▶ Work required: Tally the lines in the entries where the string "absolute" appears, and write only the total.

▶ Data for analysis:
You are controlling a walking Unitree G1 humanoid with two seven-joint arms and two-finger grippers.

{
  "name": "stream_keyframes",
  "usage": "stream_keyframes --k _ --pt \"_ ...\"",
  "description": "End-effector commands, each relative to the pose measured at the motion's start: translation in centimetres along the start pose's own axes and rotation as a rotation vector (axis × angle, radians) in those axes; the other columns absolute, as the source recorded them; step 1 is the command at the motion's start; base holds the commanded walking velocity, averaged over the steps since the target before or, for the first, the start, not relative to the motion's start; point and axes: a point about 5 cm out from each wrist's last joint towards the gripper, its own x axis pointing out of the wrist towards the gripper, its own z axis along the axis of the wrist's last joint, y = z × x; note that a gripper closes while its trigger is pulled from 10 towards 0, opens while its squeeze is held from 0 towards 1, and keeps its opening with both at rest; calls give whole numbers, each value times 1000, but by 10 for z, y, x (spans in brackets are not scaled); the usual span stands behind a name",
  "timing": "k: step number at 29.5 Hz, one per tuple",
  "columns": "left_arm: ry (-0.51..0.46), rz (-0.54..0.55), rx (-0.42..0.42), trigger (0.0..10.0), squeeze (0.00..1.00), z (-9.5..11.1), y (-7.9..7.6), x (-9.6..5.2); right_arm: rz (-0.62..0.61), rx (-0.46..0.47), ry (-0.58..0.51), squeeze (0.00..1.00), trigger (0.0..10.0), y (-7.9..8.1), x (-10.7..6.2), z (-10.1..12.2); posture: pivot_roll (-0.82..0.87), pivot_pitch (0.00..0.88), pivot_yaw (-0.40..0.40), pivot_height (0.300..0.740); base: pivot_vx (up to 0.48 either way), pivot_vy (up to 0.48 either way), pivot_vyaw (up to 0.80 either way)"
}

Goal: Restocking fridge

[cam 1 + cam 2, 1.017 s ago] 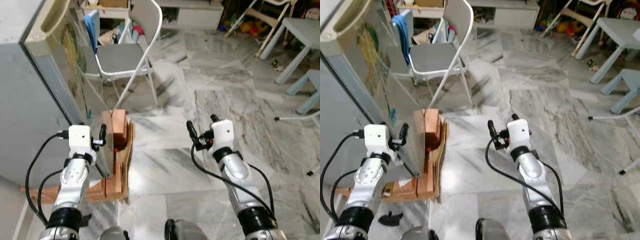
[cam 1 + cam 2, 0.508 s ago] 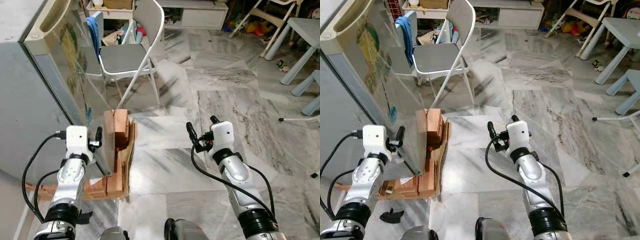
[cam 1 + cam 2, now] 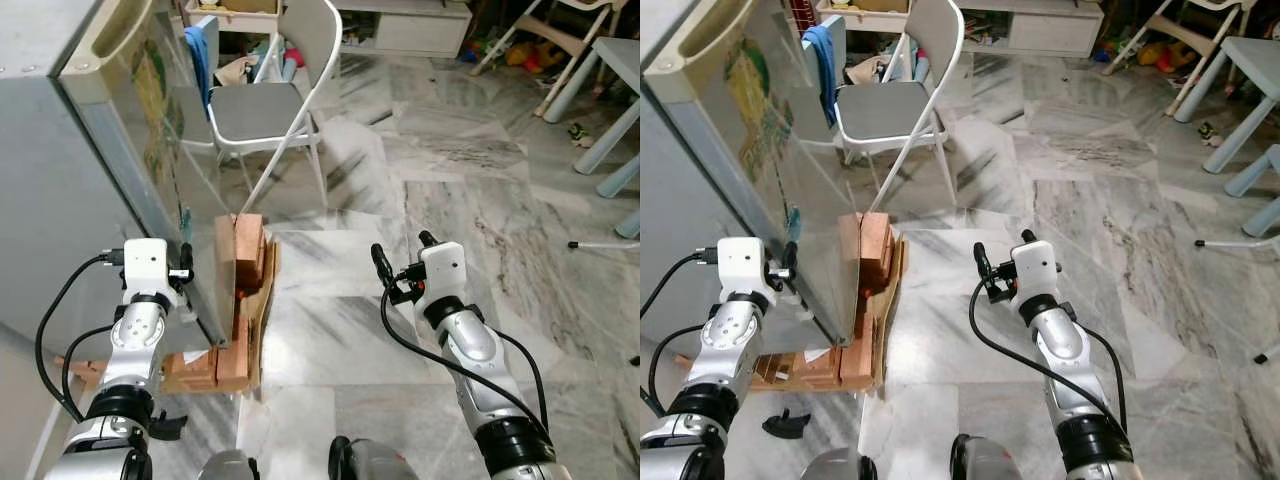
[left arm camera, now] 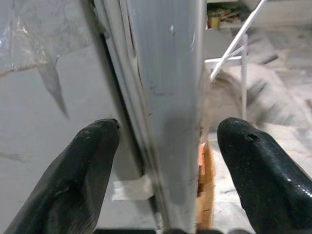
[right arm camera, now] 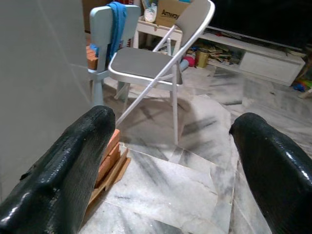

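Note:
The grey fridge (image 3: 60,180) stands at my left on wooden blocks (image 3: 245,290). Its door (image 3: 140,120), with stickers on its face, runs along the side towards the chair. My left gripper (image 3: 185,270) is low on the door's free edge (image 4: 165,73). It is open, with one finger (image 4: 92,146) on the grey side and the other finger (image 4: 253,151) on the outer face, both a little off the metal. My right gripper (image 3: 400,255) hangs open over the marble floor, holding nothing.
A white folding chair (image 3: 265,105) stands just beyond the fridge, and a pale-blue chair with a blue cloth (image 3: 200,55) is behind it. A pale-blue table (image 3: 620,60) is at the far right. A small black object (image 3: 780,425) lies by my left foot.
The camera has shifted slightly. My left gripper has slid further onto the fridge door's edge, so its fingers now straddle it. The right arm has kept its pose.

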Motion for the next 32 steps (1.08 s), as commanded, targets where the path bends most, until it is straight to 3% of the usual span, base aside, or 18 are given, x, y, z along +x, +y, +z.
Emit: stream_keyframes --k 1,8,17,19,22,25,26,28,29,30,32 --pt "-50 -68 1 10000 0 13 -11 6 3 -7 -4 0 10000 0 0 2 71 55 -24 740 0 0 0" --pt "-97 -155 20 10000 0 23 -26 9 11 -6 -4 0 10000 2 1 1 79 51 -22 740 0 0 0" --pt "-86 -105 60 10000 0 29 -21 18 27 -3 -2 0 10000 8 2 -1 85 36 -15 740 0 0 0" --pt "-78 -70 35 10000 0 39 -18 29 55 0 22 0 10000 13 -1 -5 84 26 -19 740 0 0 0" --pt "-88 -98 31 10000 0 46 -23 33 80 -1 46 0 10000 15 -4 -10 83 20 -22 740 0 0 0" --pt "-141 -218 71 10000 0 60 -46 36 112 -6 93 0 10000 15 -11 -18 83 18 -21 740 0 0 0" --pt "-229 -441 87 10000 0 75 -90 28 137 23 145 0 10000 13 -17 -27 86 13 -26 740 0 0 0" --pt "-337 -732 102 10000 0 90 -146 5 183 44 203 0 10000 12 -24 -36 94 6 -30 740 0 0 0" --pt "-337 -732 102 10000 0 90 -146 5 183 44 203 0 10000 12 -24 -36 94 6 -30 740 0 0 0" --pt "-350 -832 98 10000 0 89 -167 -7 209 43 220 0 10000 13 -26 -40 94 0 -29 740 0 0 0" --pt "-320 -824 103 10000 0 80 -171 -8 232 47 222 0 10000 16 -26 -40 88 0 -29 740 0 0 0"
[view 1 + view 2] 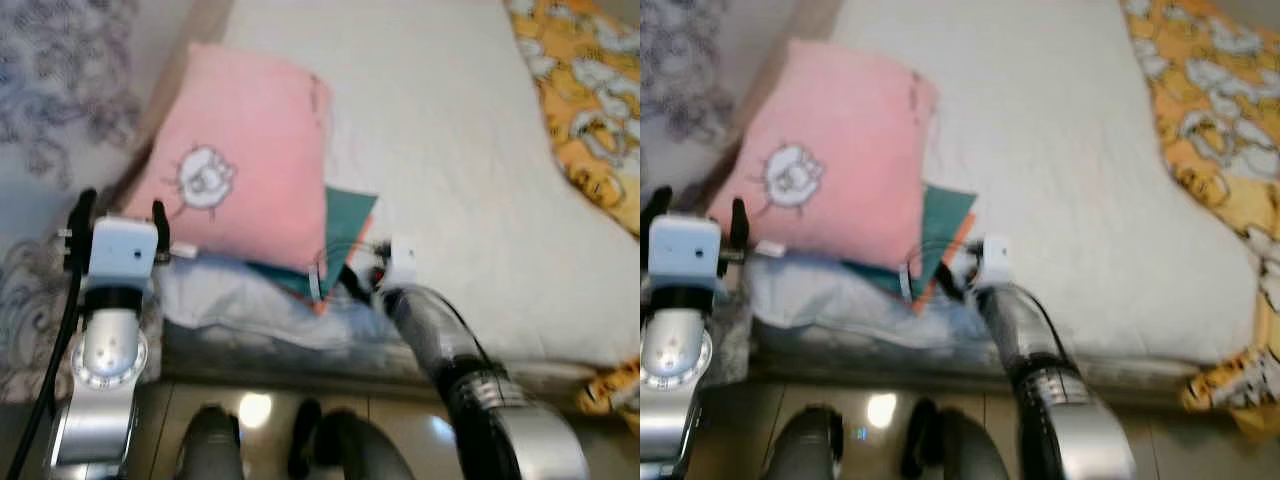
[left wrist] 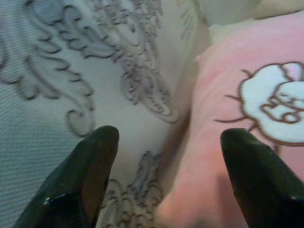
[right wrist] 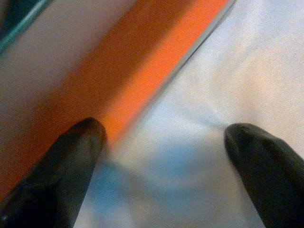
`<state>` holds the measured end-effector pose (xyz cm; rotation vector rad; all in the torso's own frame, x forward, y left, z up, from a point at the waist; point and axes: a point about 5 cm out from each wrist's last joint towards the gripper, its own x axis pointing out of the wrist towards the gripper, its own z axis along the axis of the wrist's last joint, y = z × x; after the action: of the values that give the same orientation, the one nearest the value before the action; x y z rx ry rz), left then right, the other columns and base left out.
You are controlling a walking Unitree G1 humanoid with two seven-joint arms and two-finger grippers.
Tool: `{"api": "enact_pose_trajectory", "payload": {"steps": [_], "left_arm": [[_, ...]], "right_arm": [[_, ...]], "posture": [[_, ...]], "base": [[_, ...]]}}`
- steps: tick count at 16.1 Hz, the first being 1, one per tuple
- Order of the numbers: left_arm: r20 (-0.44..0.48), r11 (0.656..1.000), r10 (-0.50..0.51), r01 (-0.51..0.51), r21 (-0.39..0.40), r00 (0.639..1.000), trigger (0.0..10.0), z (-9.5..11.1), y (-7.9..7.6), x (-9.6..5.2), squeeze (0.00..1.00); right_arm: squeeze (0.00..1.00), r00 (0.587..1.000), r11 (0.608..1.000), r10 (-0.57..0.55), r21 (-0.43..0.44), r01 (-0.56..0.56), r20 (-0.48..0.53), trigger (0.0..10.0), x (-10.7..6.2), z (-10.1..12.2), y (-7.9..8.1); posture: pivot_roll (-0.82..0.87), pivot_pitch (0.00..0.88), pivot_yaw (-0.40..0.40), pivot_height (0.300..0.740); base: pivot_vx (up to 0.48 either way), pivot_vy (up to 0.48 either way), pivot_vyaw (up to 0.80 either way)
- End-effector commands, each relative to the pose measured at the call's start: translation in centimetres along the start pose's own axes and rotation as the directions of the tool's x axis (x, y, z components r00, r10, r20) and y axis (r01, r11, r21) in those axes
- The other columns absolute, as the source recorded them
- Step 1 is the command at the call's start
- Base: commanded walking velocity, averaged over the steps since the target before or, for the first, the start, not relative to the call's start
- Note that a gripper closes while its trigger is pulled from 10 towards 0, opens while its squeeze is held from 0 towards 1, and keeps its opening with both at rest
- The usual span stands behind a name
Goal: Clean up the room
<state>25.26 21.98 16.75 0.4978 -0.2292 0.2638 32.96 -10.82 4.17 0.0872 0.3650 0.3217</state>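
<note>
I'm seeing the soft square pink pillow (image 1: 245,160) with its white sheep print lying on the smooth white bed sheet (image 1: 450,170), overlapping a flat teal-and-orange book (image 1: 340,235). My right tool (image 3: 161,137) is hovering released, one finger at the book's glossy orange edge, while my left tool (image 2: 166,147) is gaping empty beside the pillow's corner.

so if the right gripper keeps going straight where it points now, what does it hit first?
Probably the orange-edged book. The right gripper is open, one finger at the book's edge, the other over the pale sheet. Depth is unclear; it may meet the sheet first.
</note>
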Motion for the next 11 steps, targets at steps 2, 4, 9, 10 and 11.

▶ Result of this exercise: 2